Differentiation by first principles means using the idea that the deriviative represents the gradient of the curve, rather than rules and tricks, to calculating the deriviative of a function. \[ f'(x) =\lim_{h\rightarrow 0} \frac{f(x+h)-f(x)}{(x+h)-x} \] Think of the simple formula often used to calculate the slope of a line between two points: \[Slope = \frac{Rise}{Run}\] Differentiation by first principles applies this formula in the limit where \(h\), the 'Run' becomes very small - as \(h\) approaches zero, the slope between \(x\) and \(x+h\) approaches the the deriviative of the function at \(x\), or the exact slope at \(x\). Imagine moving B( in the diagram below) along the curve towards A. As B approaches A, the chord AB becomes closer and closer to the tangent at A. You may see other sources using \(\delta x\) rather than \(h\).

Example 1: Find an expression for the gradient of the function \[f(x) = 3x^2\] by differentiating from first principles. Answer: \[f'(x) =\lim_{h\rightarrow 0} \frac{f(x+h)-f(x)}{(x+h)-x}\] First, we must calculate \() f(x+h) \): \[f(x+h) = 3(x+h)^2 = 3(x^2 + 2xh + h^2)=3x^2 +6xh+3h^2\] Subtracting f(x) and subbing into the formula gives \[\frac{3x^2 +6xh+3h^2-3x^2}{(x+h)-x}= \frac{6xh +3h^2}{h} = 6x + 3h\] Now consider what happens as hh h approaches zero: The first term will not be affected and the second term will go to zero.
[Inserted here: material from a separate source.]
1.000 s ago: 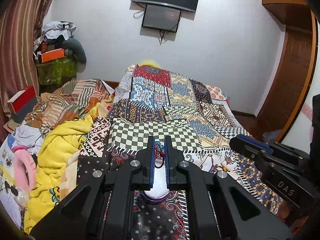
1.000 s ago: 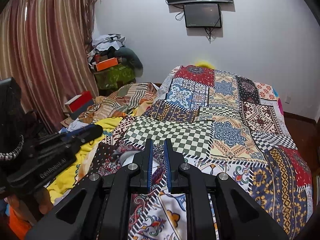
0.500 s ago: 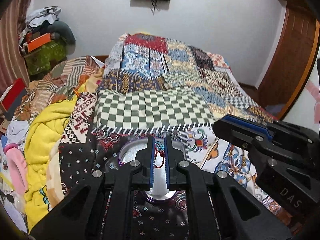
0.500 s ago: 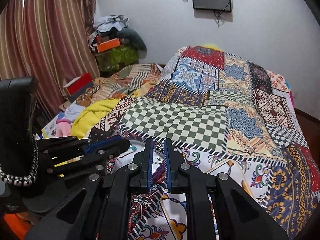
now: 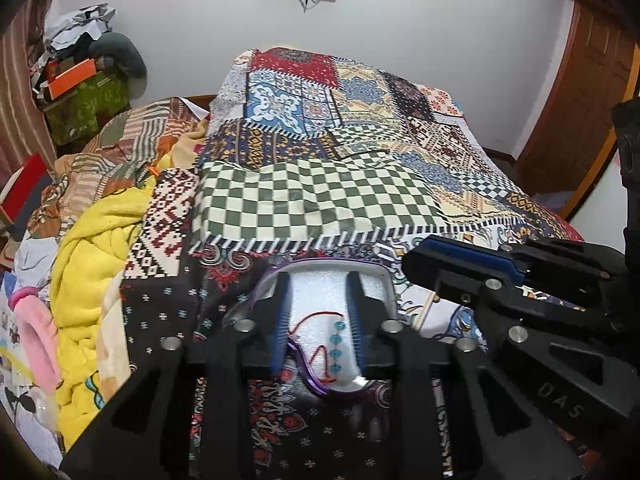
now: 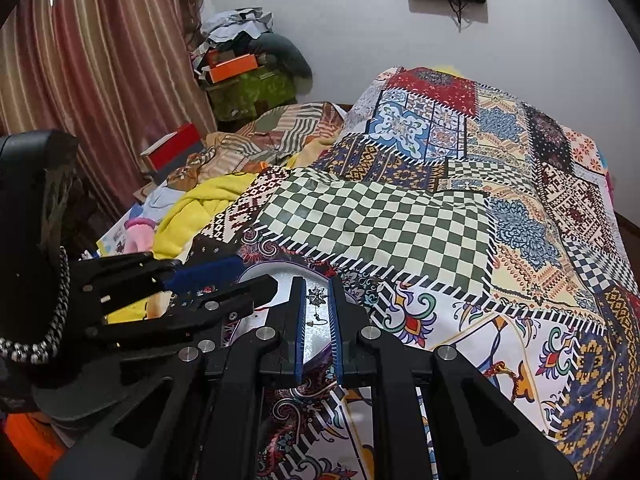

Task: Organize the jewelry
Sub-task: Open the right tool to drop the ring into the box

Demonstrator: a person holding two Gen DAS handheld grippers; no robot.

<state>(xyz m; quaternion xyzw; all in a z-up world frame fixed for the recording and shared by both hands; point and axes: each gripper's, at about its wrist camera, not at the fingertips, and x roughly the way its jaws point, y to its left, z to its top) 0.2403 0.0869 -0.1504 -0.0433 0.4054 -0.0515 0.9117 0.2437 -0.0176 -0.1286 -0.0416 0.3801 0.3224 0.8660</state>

Therefore, the derivative can be given by: \[f'(x) = 6x\]

Example 2: Find an expression for the gradient of the function \[f(x) = x^3\] by differentiating from first principles. Answer: \[ f'(x) =\lim_{h\rightarrow 0} \frac{f(x+h)-f(x)}{(x+h)-x} \] First, we must calculate \(f(x+h)\): \[f(x+h) = (x+h)^3 = x^3 +3x^2h + 3xh^2 + h^3\] Subtracting \(f(x)\) and subbing into the formula gives \[\frac{x^3 +3x^2h + 3xh^2 + h^3-x^3}{(x+h)-x}= \frac{3x^2h + 3xh^2 + h^3}{h} = 3x^2 + 3xh + h^2\] Now consider what happens as \(h\) approaches zero: The first term will not be affected and the second and third terms will go to zero. Therefore, the derivative can be given by: \[f'(x) = 3x^2\]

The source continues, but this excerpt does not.